### Aim of the task
Copy each line of the data that has "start" in it.

---

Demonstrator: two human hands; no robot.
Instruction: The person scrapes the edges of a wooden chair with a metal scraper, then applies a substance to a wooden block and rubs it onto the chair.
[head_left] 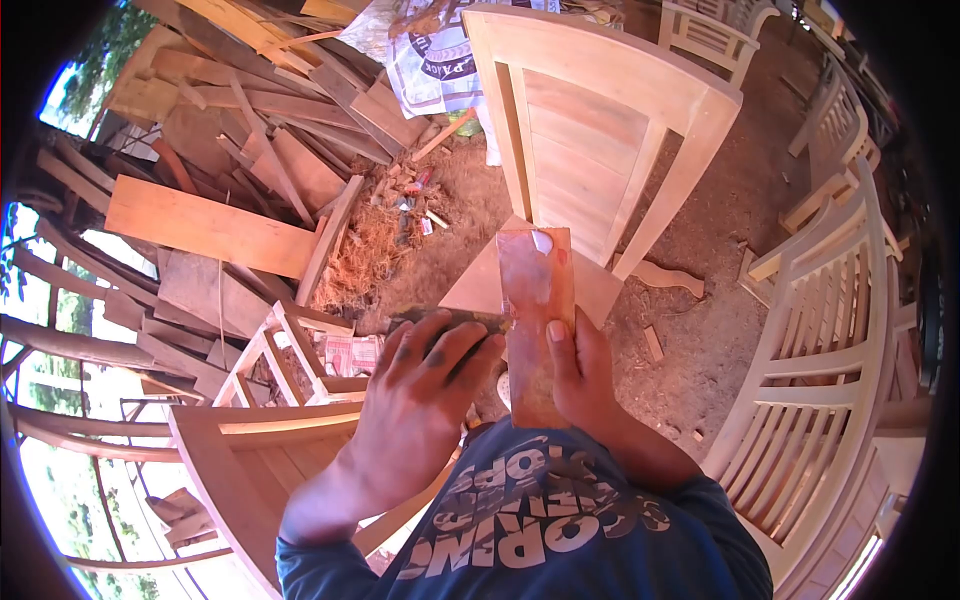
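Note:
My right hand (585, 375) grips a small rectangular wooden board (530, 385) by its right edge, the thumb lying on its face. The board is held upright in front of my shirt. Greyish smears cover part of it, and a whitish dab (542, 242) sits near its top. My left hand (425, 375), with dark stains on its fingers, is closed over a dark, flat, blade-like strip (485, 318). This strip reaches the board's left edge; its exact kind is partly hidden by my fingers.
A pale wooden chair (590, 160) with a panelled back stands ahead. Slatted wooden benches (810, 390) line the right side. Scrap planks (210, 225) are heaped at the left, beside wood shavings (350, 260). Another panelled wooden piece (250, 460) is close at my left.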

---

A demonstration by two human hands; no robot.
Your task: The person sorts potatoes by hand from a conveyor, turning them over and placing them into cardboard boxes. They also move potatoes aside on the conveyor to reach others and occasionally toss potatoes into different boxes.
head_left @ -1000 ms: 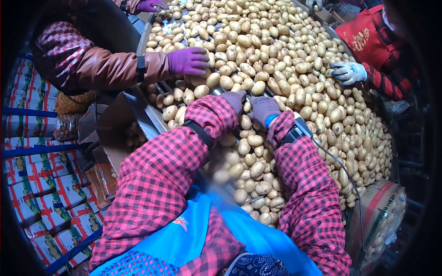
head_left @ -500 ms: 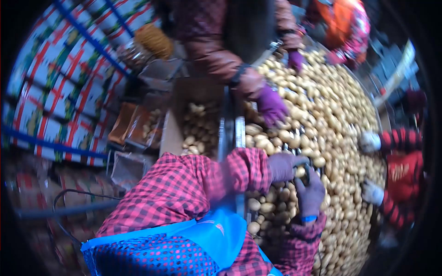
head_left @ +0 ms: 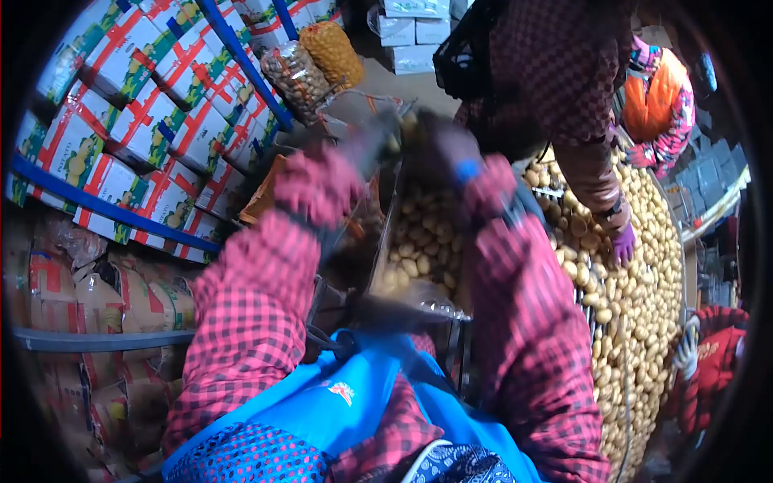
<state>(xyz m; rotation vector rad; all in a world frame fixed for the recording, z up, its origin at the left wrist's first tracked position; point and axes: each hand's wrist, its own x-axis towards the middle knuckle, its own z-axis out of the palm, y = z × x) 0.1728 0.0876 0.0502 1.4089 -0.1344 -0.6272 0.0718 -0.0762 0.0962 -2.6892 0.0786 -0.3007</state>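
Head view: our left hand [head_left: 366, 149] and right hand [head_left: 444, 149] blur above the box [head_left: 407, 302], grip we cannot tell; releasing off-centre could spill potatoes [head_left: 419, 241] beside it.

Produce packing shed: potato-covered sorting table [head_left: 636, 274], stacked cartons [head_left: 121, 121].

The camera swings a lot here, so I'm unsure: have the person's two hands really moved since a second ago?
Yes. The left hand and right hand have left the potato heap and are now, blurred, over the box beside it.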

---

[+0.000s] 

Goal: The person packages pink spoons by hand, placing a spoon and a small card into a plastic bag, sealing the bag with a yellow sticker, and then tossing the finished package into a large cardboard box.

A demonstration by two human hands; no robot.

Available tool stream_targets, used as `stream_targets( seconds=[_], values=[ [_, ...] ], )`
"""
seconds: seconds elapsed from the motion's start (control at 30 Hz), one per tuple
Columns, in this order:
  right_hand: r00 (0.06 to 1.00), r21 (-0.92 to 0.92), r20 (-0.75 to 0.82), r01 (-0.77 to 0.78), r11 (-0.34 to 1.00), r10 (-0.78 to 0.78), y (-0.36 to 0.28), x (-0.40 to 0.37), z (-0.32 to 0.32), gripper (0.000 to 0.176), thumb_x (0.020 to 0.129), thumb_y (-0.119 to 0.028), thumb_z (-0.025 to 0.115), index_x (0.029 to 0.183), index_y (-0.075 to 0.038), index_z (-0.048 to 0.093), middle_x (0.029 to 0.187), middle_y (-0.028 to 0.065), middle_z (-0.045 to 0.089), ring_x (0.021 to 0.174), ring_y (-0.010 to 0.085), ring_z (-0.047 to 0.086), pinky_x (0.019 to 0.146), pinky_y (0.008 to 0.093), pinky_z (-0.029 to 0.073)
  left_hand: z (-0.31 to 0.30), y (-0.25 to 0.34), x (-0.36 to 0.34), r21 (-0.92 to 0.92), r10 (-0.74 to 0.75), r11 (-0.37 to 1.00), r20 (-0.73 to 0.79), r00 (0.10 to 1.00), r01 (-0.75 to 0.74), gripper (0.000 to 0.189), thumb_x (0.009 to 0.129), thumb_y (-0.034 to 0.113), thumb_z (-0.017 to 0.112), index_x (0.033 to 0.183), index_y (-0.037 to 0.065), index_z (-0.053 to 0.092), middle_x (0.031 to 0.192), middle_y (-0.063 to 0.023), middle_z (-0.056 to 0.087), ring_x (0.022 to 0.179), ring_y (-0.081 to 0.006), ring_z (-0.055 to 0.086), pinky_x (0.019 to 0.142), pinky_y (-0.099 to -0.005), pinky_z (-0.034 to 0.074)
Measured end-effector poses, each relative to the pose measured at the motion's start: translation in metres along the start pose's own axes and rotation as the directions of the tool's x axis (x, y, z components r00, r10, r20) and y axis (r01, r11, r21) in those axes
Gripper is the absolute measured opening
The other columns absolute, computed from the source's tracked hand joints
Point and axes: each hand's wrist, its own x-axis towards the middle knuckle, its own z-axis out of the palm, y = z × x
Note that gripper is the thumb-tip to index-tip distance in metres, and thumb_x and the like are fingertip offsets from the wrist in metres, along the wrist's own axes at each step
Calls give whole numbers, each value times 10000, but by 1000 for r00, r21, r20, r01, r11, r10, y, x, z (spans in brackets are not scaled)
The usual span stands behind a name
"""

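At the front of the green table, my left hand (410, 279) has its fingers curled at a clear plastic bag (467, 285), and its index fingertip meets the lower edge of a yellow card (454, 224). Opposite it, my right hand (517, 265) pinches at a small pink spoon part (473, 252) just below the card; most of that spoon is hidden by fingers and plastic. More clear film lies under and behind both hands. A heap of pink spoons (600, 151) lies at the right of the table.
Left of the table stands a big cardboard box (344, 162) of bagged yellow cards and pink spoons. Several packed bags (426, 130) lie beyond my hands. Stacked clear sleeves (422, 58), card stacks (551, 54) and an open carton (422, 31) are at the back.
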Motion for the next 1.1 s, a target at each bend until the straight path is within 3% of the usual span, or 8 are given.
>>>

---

### Answer
seconds: seconds elapsed from the motion's start (control at 30 Hz), one per tuple
Measured end-effector poses, each relative to the pose measured at the motion's start: translation in metres along the start pose's own axes and rotation as the directions of the tool's x axis (x, y, z components r00, r10, r20) and y axis (r01, r11, r21) in those axes

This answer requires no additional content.